Report the Fraudulent E-mail

After you have received one of these spoof e-mails, contact the company and tell them about it. For example, with PayPal, you are able to forward the spoof to PayPal for investigation (spoof@paypal.com). Most companies will want to see the actually e-mail, so that they can check into the links and have them removed.

What Happens if I'm a Victim of a Spoof E-mail?

If you clicked on the link in a spoof e-mail, entered your personal information, and didn't realize that it was fake, until maybe it was too late, you have fallen victim of the spoof. However, don't panic! There are ways to prevent identity thieves from using your information. First, change the password on the website immediately, since this is the first way that thieves will try to access your online information. You may want to change your e-mail address as well. Next, contact the company and explain that your private info has been compromised. Do everything they tell you to do. Most likely, you are not the only person who has been in this situation.

For PayPal, you will want to call any bank or credit card company that you have registered with your account. Call your bank and cancel your debit card, and that way if a thief tries to use your numbers, it won't work. The bank will have a new card, with a new number, sent to you. Next, contact the credit bureaus and place a "fraud alert" on your credit report. Once you do this with one bureau, they are required to inform the other 2 bureaus of your alert. With a fraud alert, this makes it a lot harder for ID thieves to open new accounts under your name and social security number. If your report has a fraud alert on it, all creditors are required to contact you first and confirm who you are. The fraud alert is only good for 90 days, therefore you may want to renew the alert after the 90 days expires.
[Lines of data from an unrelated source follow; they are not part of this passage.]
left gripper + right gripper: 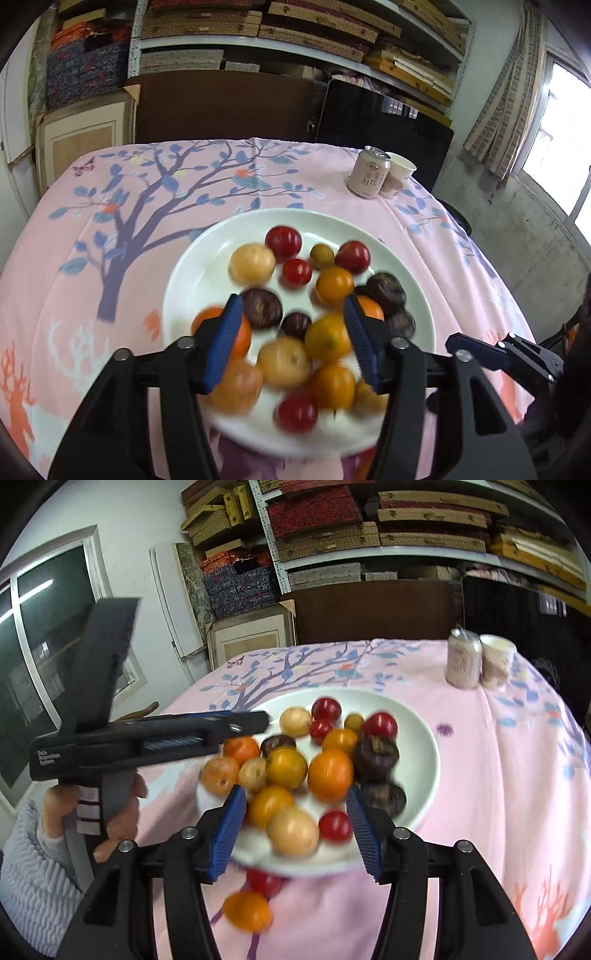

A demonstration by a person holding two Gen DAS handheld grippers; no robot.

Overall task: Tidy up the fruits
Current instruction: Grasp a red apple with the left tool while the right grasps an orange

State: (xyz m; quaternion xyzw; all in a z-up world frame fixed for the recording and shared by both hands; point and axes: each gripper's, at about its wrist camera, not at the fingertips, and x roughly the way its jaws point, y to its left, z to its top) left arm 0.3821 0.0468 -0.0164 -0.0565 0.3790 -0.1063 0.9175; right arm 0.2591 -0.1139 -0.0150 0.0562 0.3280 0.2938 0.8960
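Observation:
A white plate (192,273) on the pink tablecloth holds several mixed fruits: oranges (334,286), red plums (283,242), dark purple mangosteens (261,307) and pale yellow fruits (252,264). My left gripper (291,343) is open and empty, hovering over the plate's near half. My right gripper (295,827) is open and empty above the plate's (424,753) near edge. In the right wrist view an orange (246,910) and a red fruit (263,882) lie on the cloth in front of the plate. The left gripper (255,720) shows there side-on at the plate's left.
A pink drink can (368,171) and a paper cup (399,173) stand at the table's far right corner. Shelves of stacked boxes and a dark panel stand behind the table. The table edge drops off at the right.

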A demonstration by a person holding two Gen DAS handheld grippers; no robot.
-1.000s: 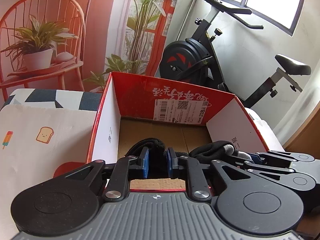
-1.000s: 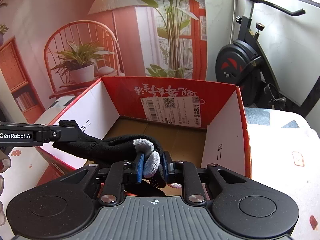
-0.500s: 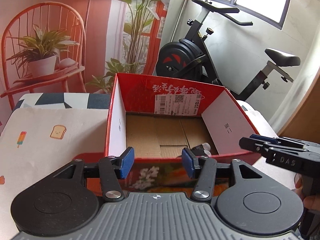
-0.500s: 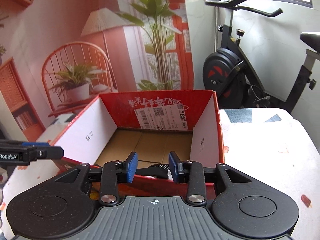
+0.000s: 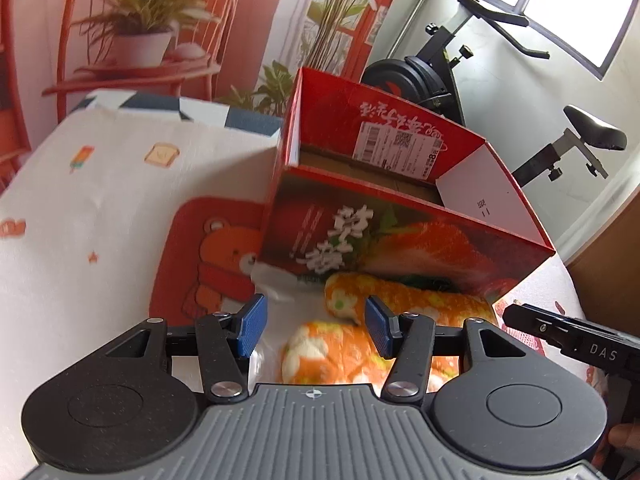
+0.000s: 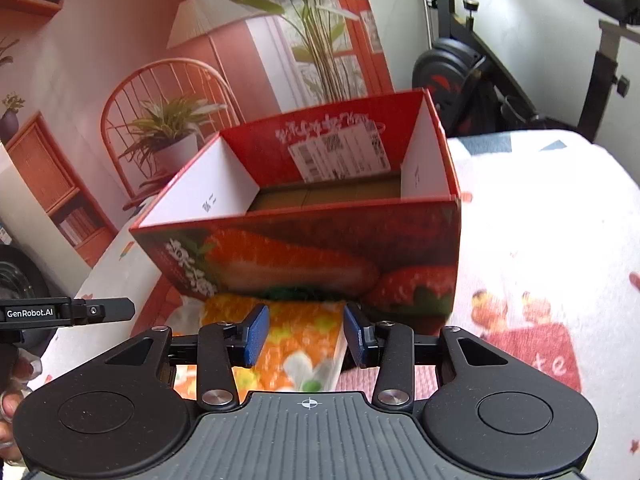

Now all you can do is monitor your accounts and credit reports. If anything unusual or unfamiliar comes up, report it immediately. I suggest getting a copy of your credit report. If you place a fraud alert on your credit report, you will get a free copy of your report along with the alert. Print it out and keep it handy.

Get registered on a site, such as LifeLock (www.lifelock.com), which will protect your identity from being stolen. There is a cost for membership, but the fee is absolutely worth it if you are worried about your information being used by someone other than yourself.

In conclusion, protect yourself when using the internet and using your personal information. It's now easier than ever for thieves to steal your identity. Being smart about it will prevent it from happening.